- _Exercise aim_
Retype the following data exactly, but leave its pictures out.

- _Exercise data_
+--
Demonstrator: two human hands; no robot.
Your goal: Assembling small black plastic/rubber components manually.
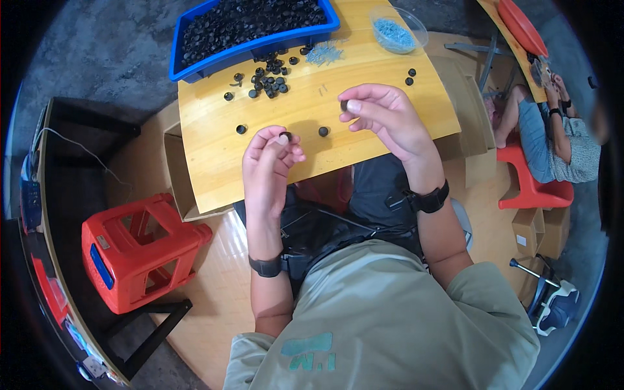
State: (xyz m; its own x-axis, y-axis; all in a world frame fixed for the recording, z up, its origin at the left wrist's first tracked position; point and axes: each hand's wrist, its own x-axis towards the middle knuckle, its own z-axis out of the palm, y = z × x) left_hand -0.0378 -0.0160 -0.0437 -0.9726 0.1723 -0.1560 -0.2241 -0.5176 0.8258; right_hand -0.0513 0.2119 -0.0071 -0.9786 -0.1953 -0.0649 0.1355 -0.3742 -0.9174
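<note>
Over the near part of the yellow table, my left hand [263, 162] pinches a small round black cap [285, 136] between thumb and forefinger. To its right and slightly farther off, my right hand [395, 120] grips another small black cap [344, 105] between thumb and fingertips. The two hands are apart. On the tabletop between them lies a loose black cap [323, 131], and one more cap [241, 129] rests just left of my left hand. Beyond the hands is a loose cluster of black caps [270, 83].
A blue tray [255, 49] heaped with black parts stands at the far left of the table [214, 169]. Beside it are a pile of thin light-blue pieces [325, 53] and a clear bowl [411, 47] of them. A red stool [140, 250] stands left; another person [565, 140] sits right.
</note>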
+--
- _Answer section_
Demonstrator: two human hands; no robot.
Your goal: Assembling small black plastic/rubber components manually.
State: (xyz m; its own x-axis, y-axis; all in a world frame fixed for the recording, z up, its origin at the left wrist's first tracked position; point and axes: each hand's wrist, its own x-axis towards the middle knuckle, its own z-axis out of the palm, y = z × x) left_hand -0.0378 -0.0160 -0.0437 -0.9726 0.1723 -0.1560 -0.2241 -0.5176 0.8258; right_hand -0.0513 0.2119 -0.0071 -0.9786 -0.1953 -0.0649 0.1355 -0.3742 -0.9174
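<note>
Over the near part of the yellow table, my left hand [263, 162] pinches a small round black cap [285, 136] between thumb and forefinger. To its right and slightly farther off, my right hand [395, 120] grips another small black cap [344, 105] between thumb and fingertips. The two hands are apart. On the tabletop between them lies a loose black cap [323, 131], and one more cap [241, 129] rests just left of my left hand. Beyond the hands is a loose cluster of black caps [270, 83].
A blue tray [255, 49] heaped with black parts stands at the far left of the table [214, 169]. Beside it are a pile of thin light-blue pieces [325, 53] and a clear bowl [411, 47] of them. A red stool [140, 250] stands left; another person [565, 140] sits right.
</note>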

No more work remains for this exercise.